The $2,500 Visit That Saves You $50,000
If you run a shop and this article is making you uneasy, the practical path forward is straightforward. Hire an industrial hygienist for a single-day visit. They’ll do exposure assessments on three or four representative tasks, review your written program, and give you a punch list. The cost is typically $2,500 to $5,000. The cost of a serious citation runs 5 to 50 times that.

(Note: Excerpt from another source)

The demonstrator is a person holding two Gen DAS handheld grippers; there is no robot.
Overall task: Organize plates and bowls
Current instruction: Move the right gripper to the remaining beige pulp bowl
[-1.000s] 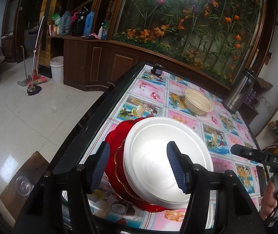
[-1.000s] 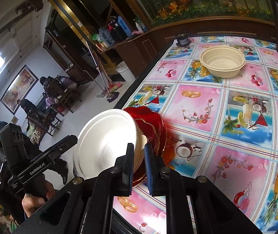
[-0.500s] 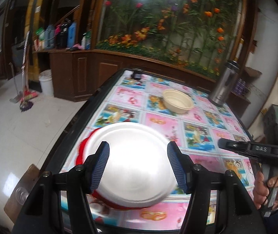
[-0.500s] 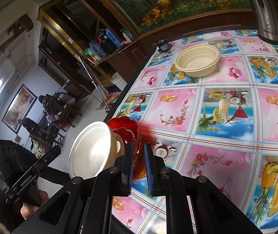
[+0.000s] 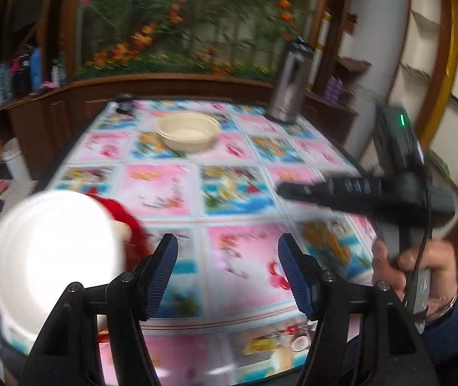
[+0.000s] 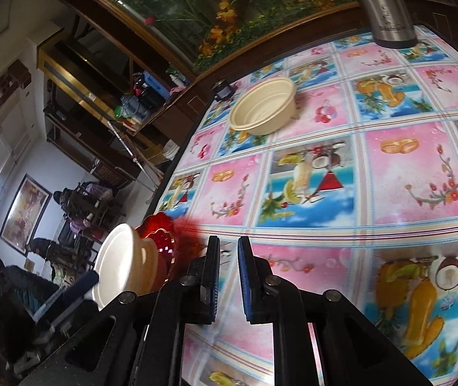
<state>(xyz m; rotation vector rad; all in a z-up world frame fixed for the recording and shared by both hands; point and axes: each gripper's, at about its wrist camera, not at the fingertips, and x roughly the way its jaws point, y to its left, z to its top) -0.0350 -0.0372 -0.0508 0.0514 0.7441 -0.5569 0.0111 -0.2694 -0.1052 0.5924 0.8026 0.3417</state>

Get the written exposure control plan current. Get the training records current. Start medical surveillance for anyone over the action level threshold. Pull your shop vac off your hand tools and install a proper HEPA dust collector. Stop dry sweeping.
My genuinely opinionated take: any shop owner who spends $80,000 on a CNC bridge saw but won’t spend $3,000 on an industrial hygienist visit has their priorities exactly backwards.
The silica rule is not going away. Enforcement is increasing. Shops that take it seriously now have a competitive advantage over shops that wait until they get inspected. They also have a workforce that is not slowly developing silicosis, which is the entire point of the rule in the first place.